(Records drawn from a dataset)
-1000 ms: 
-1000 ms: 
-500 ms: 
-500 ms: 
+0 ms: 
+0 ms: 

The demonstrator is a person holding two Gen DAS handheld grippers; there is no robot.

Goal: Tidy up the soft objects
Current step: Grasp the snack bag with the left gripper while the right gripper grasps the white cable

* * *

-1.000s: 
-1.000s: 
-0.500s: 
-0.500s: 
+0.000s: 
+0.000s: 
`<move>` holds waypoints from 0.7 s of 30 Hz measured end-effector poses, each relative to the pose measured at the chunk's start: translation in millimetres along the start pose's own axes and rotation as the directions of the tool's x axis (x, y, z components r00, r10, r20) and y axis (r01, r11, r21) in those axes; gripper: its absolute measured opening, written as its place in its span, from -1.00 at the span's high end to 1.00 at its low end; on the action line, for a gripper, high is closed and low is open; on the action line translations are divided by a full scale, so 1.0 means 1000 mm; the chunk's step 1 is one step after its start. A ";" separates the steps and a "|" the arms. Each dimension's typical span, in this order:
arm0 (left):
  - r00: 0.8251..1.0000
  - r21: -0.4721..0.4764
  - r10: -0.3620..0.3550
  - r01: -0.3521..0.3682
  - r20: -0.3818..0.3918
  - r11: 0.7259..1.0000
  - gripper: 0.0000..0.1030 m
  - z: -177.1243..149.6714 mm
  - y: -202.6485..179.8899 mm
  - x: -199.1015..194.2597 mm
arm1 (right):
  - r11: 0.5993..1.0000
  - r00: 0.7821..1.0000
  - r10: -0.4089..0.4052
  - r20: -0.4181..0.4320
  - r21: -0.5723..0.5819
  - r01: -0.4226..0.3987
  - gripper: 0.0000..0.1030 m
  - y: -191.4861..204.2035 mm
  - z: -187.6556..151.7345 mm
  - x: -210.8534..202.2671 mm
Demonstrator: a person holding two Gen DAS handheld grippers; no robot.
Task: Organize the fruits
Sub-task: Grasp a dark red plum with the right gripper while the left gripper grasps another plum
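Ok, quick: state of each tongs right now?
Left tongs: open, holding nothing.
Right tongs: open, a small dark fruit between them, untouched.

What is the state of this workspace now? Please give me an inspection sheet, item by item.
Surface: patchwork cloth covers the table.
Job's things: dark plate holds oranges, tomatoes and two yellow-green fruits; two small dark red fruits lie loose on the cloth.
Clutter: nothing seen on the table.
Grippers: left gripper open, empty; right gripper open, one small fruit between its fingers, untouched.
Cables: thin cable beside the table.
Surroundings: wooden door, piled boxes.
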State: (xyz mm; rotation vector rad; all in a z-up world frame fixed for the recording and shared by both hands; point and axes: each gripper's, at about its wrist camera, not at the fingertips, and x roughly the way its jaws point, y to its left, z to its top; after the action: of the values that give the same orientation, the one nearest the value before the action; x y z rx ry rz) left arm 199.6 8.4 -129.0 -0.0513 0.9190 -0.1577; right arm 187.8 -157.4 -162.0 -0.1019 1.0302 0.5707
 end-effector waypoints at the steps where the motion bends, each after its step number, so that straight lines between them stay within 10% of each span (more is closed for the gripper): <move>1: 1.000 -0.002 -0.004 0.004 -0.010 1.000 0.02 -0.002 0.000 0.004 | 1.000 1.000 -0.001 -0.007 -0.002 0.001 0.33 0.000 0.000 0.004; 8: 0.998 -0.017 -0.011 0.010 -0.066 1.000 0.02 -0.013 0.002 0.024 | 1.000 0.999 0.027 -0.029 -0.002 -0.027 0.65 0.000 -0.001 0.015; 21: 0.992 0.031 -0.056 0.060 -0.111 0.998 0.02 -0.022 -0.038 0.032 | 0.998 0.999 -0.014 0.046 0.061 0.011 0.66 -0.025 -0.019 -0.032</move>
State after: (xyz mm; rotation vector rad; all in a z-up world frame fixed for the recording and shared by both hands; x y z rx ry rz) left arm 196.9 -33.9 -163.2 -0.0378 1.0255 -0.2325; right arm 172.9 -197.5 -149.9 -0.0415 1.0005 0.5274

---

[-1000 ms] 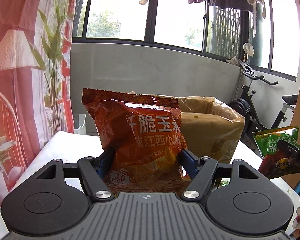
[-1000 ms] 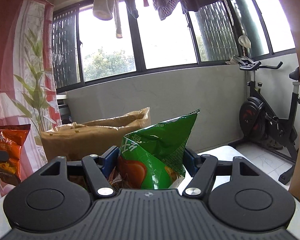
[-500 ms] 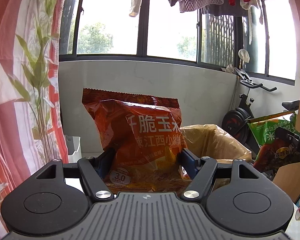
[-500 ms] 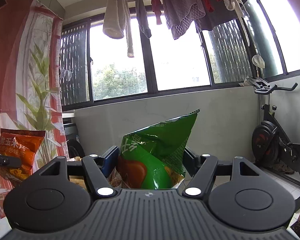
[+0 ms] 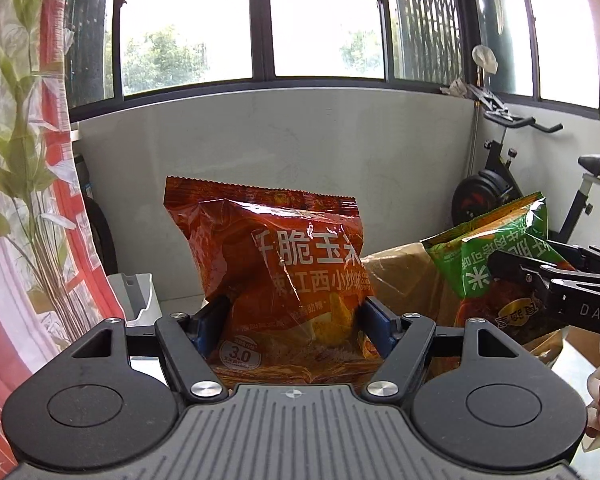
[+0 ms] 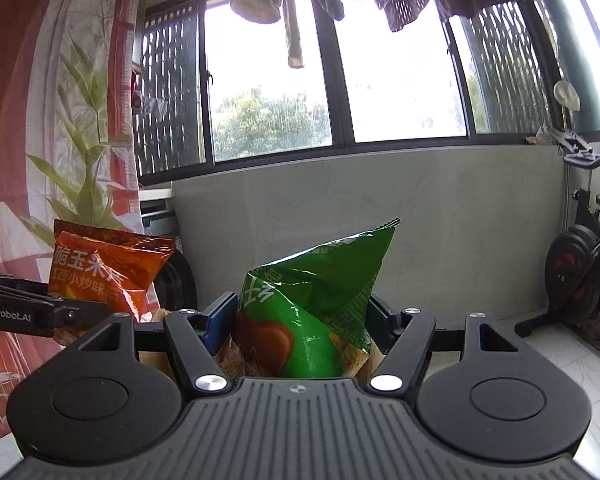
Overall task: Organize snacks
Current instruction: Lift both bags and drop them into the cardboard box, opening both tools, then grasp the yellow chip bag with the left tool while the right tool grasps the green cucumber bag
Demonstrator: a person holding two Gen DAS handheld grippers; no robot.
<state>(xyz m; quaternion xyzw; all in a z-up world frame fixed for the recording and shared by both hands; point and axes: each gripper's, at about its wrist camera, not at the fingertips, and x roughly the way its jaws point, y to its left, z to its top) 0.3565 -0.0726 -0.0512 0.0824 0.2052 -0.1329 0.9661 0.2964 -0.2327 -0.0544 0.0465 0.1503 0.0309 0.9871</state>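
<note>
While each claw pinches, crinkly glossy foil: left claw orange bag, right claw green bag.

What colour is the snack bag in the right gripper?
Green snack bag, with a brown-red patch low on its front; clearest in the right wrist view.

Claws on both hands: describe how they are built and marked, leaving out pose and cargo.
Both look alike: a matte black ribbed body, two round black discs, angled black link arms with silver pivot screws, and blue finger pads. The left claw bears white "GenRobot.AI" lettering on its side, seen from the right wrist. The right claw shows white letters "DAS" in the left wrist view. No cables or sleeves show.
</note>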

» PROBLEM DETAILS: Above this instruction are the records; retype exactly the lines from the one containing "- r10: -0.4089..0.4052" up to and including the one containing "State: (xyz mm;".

» OUTPUT FOR THIS TASK:
  - r10: -0.4089..0.4052
  - r20: -0.4181..0.4320
  - r21: -0.5723..0.5819
  - r01: -0.4226..0.3987
  - gripper: 0.0000..0.1030 m
  - y: -191.4861..204.2035 mm
  - z: -187.6556..151.7345 mm
  - x: -210.8534..202.2671 mm
Demonstrator: a person holding two Gen DAS handheld grippers; no robot.
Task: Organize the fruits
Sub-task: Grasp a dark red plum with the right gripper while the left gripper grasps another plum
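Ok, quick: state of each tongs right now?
Left tongs: open, holding nothing.
Right tongs: open, a small dark fruit between them, untouched.

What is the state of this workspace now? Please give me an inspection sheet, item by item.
Surface: patchwork cloth covers the table.
Job's things: dark plate holds oranges, tomatoes and two yellow-green fruits; two small dark red fruits lie loose on the cloth.
Clutter: nothing seen on the table.
Grippers: left gripper open, empty; right gripper open, one small fruit between its fingers, untouched.
Cables: thin cable beside the table.
Surroundings: wooden door, piled boxes.
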State: (xyz mm; rotation vector rad; all in a z-up world frame fixed for the recording and shared by both hands; point and axes: each gripper's, at about its wrist camera, not at the fingertips, and x roughly the way its jaws point, y to its left, z to its top; after the action: of the values that give the same orientation, the one nearest the value before the action; x y z rx ry rz) left arm 199.6 8.4 -129.0 -0.0513 0.9190 -0.1577; right arm 187.8 -157.4 -162.0 -0.1019 1.0302 0.5707

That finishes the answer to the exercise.